Walgreens is the second largest pharmacy chain in the United States. On March 2, the company announced that a flaw in the mobile app may have exposed customer details to the web. It was later confirmed that a large database of prescription numbers, drug names, shipping addresses, and even customer conversations has been exposed in the data breach. There was no specific count, but one can guess by considering the total downloads of the app, which is 10+ Millions.

 

T-Mobile

When: March 5, 2020
What: Customer details 

One of the three largest telecom operators in the United States came under the scanner on March 5, after a malicious attack by a third-party email vendor. The attacker gained access via a T-Mobile employee email account and accessed customer information.

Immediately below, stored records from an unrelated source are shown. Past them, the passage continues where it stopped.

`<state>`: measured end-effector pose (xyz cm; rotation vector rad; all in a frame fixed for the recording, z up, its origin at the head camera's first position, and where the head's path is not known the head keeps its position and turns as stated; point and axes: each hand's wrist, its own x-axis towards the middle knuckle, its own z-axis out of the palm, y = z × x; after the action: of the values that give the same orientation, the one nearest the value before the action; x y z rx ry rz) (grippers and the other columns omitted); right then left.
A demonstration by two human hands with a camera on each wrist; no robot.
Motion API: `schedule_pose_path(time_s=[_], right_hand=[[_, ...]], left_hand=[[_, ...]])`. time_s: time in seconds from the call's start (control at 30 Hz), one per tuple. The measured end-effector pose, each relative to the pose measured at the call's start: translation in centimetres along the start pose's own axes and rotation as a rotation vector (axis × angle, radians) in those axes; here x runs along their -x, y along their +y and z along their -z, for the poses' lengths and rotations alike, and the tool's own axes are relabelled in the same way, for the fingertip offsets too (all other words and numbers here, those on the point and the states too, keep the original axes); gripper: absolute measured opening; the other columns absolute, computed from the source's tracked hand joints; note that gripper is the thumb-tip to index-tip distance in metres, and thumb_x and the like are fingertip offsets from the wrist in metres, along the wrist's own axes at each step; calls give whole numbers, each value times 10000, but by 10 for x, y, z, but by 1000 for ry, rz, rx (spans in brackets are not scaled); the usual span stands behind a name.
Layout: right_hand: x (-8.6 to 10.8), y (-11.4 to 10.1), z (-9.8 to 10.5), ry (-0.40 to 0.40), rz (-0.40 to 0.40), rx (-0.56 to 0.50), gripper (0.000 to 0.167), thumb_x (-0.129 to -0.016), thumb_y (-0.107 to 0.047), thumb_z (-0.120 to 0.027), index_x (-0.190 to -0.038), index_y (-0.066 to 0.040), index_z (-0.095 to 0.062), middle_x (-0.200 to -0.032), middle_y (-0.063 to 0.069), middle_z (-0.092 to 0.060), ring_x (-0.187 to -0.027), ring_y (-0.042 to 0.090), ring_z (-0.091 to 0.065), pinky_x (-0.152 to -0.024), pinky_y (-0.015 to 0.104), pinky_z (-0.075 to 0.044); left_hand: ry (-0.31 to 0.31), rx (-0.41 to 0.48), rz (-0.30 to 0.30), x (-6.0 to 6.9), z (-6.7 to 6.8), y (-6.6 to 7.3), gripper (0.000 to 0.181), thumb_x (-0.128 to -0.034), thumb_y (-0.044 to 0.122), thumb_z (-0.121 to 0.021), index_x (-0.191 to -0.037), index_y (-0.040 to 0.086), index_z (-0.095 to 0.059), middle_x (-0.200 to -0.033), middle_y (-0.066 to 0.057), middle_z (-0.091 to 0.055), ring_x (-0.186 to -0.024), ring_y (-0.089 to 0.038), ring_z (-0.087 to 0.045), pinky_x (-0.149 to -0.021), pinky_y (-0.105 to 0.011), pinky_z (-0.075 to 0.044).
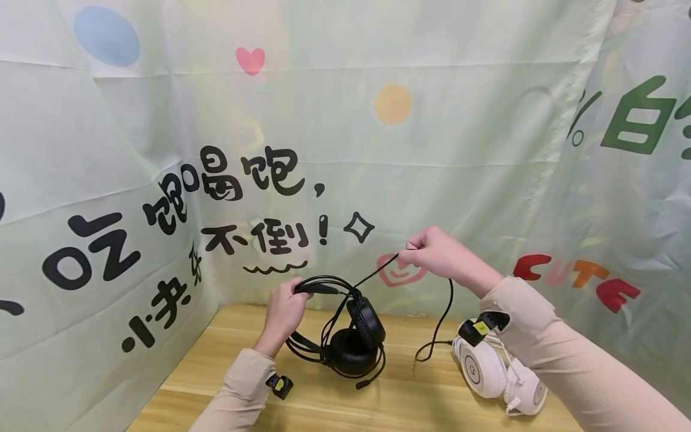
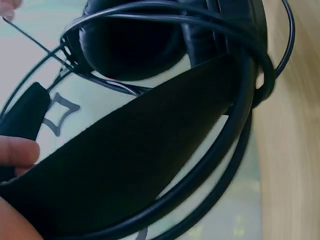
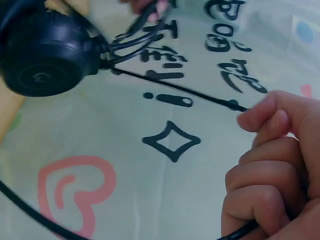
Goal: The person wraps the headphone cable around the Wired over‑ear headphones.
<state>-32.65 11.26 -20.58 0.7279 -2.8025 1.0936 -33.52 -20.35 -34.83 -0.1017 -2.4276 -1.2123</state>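
Observation:
My left hand point(image 1: 283, 312) grips the headband of a black headset point(image 1: 353, 354) at its left side. Close up in the left wrist view, the wide headband strap point(image 2: 135, 145) lies between the thumb and fingers, with thin frame tubes beside it. The ear cups hang to the right, just over the table, and a microphone boom point(image 1: 367, 383) points down. Raised to the upper right, my right hand point(image 1: 437, 255) pinches the headset's black cable point(image 1: 378, 270), which runs taut from the headset. Its curled fingers also hold the cable's lower length point(image 3: 242, 231).
White headphones point(image 1: 483, 369) lie on the wooden table point(image 1: 324, 414) at the right, partly behind my right forearm. The loose cable point(image 1: 449, 300) drops to the table and reaches beside them. A printed cloth point(image 1: 459, 120) hangs along the table's back and left sides.

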Motion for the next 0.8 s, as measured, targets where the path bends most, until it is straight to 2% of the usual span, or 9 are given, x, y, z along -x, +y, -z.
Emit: schedule_pose_path(time_s=[0.37,0.6,0.8], right_hand=[[16,-18,-14,-33,19,-31,374,-904,-199,-622,-598,-200,-407,-577,-101,-279,-537,84,-208,-512,218,-189],[20,-22,-19,-41,19,-49,411,-953,-235,-635,-598,-192,-432,-576,-98,-246,-539,90,-191,-519,232,-207],[26,-27,-24,-59,63,-44,438,-975,-247,-654,-601,-197,-431,-619,-94,-379,-537,72,-194,-520,235,-224]], left_hand=[[109,-27,76,-5,-5,0,157,-906,213,-642,-777,127,-613,-656,-35,-513,-686,-261,-533,-639,-335,-359],[159,-8,84,-6,-6,1,206,-907,223,-651,-747,110,-586,-643,-34,-497,-693,-274,-538,-636,-339,-347],[183,17,94,-7,-9,0,196,-913,218,-654,-755,109,-611,-646,-27,-490,-712,-286,-544,-656,-342,-358]])
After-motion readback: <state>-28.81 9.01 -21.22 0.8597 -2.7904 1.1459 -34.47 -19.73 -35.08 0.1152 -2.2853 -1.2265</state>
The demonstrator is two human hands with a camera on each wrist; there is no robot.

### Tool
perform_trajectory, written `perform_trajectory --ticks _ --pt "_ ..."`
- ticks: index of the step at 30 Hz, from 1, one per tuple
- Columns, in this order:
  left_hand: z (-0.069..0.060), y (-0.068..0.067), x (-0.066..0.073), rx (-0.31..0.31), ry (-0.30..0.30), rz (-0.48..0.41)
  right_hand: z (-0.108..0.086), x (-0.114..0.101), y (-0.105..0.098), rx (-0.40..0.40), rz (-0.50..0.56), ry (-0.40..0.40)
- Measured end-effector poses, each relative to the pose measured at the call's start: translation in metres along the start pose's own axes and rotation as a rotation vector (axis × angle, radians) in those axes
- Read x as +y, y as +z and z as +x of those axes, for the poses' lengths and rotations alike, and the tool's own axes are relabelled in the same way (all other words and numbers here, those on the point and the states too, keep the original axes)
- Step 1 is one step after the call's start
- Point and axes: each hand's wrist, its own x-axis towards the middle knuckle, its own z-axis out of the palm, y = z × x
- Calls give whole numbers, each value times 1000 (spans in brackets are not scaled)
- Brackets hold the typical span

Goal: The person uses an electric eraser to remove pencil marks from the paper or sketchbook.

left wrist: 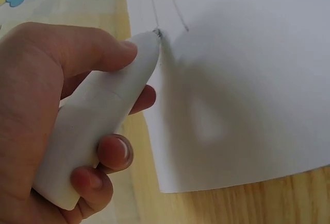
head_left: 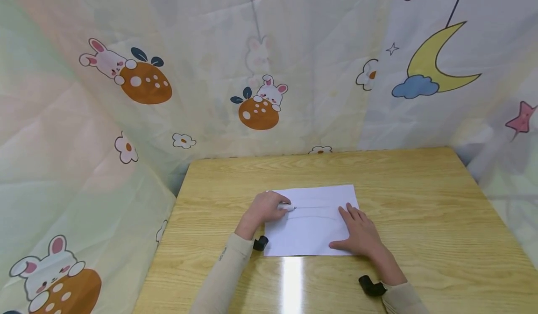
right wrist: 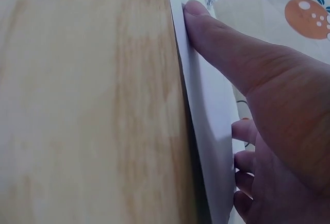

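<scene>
A sheet of white paper (head_left: 311,239) lies on the wooden table with a few thin, faint lines across its upper half. My left hand (head_left: 266,207) holds a chunky white correction pen (left wrist: 98,105), thumb and fingers wrapped round its body. Its small grey tip meets the paper at the left end of one line, as the left wrist view shows. On the paper's right side, my right hand (head_left: 358,230) rests flat with its fingers spread. In the right wrist view, the right thumb (right wrist: 232,44) lies along the sheet near its front edge.
The wooden table (head_left: 420,211) extends on all sides of the paper. Behind and to the left hangs a printed cloth (head_left: 201,71) with rabbits and fruit. Each wrist carries a black device (head_left: 371,286). A bright reflection shows on the table in front of the paper.
</scene>
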Motion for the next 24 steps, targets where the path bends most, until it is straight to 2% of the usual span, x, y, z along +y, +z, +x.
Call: perform_trajectory --ticks 6,10,14,18,24 --pt "-2 0 1 -16 -11 -6 -1 3 2 5 -1 1" --pt "-4 3 1 4 -25 -2 -3 3 5 0 -9 -3" --pt "-1 4 4 25 0 3 -3 2 4 17 -9 -13" --pt "2 3 6 6 13 12 -2 1 3 16 -11 -14" --pt "-2 -2 5 5 -19 40 -3 -2 -1 27 3 -17"
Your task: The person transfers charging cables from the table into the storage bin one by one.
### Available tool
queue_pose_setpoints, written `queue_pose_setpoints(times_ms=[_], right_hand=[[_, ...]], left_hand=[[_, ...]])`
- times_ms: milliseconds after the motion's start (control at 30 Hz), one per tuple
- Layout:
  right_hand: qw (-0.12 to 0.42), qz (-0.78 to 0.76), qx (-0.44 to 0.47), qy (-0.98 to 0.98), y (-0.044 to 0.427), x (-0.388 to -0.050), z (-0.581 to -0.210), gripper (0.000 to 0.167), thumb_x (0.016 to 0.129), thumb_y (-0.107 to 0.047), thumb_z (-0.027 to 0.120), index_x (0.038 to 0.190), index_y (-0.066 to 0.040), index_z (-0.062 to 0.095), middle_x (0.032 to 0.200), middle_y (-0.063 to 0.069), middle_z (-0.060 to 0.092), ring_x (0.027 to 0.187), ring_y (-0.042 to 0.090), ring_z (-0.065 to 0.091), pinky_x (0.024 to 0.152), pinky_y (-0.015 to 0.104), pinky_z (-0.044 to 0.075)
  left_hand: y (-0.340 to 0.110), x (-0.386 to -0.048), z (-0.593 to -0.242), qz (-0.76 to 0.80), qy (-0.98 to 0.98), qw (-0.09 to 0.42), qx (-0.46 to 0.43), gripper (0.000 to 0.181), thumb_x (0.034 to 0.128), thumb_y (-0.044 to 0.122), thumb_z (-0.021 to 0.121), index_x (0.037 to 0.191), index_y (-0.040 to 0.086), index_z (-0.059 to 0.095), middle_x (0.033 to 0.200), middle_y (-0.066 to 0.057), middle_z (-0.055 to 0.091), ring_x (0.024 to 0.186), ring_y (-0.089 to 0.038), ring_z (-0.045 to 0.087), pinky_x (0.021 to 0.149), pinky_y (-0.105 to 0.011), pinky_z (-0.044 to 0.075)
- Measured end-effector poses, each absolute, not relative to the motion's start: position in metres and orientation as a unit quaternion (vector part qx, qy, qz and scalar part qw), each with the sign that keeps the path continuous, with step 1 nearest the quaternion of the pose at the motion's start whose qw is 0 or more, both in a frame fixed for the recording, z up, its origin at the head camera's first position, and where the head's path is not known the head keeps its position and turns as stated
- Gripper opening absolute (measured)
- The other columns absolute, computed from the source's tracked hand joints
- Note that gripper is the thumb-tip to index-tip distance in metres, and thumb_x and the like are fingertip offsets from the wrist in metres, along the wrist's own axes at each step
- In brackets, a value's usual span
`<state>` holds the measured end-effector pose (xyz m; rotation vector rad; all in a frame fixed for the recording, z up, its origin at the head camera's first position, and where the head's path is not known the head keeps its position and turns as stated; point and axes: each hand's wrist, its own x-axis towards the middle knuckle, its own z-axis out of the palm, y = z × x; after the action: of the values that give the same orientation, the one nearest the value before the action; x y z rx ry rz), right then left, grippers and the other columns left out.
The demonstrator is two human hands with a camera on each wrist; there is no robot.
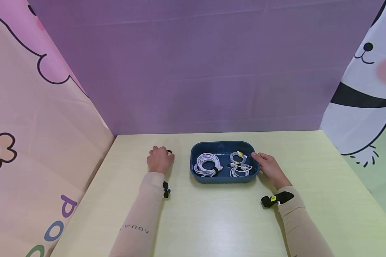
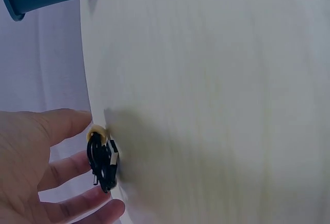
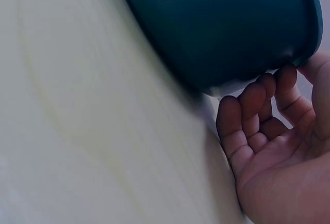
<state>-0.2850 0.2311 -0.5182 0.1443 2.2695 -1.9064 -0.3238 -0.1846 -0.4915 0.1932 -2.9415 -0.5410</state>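
Right hand (image 1: 268,168) gripped blue tray (image 1: 224,180) by its right end; white cable coils (image 1: 200,165) lay inside. Left hand (image 1: 160,159), unclosed, straddled black cable bundle (image 2: 104,164) left of tray; contact unclear. Likely pickup step; next move called for pinching.

Smooth plastic tray (image 1: 224,180), glossy wood-look tabletop (image 1: 212,221), creased cloth backdrop (image 1: 193,71)

You've got room on the tbl (image 1: 209,210) btwn your L hand (image 1: 160,160) and the blue box (image 1: 223,180). Your R hand (image 1: 270,169) blocks the box's R end. Inside, you've a small gap btwn big white coil (image 1: 200,168) and 2 small coils (image 1: 243,167). Purple wall (image 1: 212,78) stops you at back.
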Motion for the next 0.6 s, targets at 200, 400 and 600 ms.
queue_pose_setpoints(times_ms=[200,400,600], right_hand=[[0.087,-0.647,0.047,0.756,0.2293,-0.2838,-0.5155,0.038,0.102,-0.049,0.058,0.088,-0.013,0.062,0.073,-0.012,0.052,0.076,0.006,0.05,0.073,0.021,0.041],[0.089,-0.649,0.045,0.754,0.2288,-0.2823,-0.5122,0.037,0.103,-0.047,0.058,0.09,-0.012,0.063,0.074,-0.012,0.052,0.077,0.006,0.05,0.073,0.022,0.04],[0.086,-0.645,0.048,0.757,0.2285,-0.2831,-0.514,0.039,0.102,-0.049,0.058,0.089,-0.012,0.062,0.075,-0.012,0.052,0.079,0.006,0.05,0.073,0.022,0.04]], left_hand=[[-0.1846,-0.3244,-0.4937,-0.186,-0.978,0.072,0.067,0.028,0.093,0.029,0.067,0.079,0.005,0.066,0.103,-0.021,0.064,0.098,-0.041,0.064,0.081,-0.058,0.053],[-0.1851,-0.3252,-0.4949,-0.187,-0.978,0.07,0.066,0.028,0.0933,0.028,0.067,0.074,0.007,0.065,0.102,-0.021,0.064,0.098,-0.042,0.063,0.081,-0.059,0.053],[-0.1861,-0.3254,-0.496,-0.187,-0.978,0.072,0.061,0.026,0.0942,0.027,0.068,0.077,0.007,0.07,0.104,-0.022,0.066,0.1,-0.043,0.063,0.081,-0.059,0.053]])
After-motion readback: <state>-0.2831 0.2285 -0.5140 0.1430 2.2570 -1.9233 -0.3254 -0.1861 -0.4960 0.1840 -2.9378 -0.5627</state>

This data breach included social security numbers, financial accounts information, phone numbers, billing information, names, and addresses. 

 

GE

When: March 24, 2020
What: Personal chats, customer details

Although the breach wasn’t in-house, the tech giant was the end-sufferer nevertheless. Canon Business Process Services, a third party vendor that manages over 280,000 current and former employee records of GE got disclosed on March 24. 

 

Zoom

When: April 14, 2020
What: Credentials of 500,000 accounts

The most popular teleconferencing app experienced the biggest security data breach of its lifetime when a hacker got access to its user database and uploaded it on the dark web for sale for as low as $0.02. This included email addresses, passwords, personal meeting URLs, and host keys. 

 

Home Chef

When: May 20, 2020
What: Information of 8 million users

Chicago-based meal delivery service Home Chef confirmed its data breach 2 weeks after the hacker listed its information for sale on dark web. The company declined, the allegation, saying not all customers were affected. The data that was up for sale, included customer names, email addresses, phone numbers, and last four digits of credit card numbers.

 

Cognizant

When: June 17, 2020
What: Employee details

One of the biggest IT managed services companies in the world, Cognizant became victim to a series of ransomware attacks. The company revealed that it has lost its user’s information to a ransomware attack starting from April 17. Information breached were usernames, SSN, Tax IDs,  financial information, driving license numbers, and passport details. There are no specific records of the size of the data stolen, but the company has close to 300,000 employees and over $15 billion in revenue.

 

Twitter

When: June 23, 2020
What: Business accounts

This was due to a security lapse. Twitter’s business accounts were out in the open when the social media company’s application suffered a security lapse. The impact was an undisclosed number of business accounts and their unique details, such as usernames and passwords, phone numbers, and last four digits of credit cards. 

 

Data breaches are rising. Companies are at a constant threat from cyber criminals from around the world. On top of that remote working or work-from home models have left companies even more vulnerable. As an individual, keep you and your company’s information secured and away from the reach of potential hackers.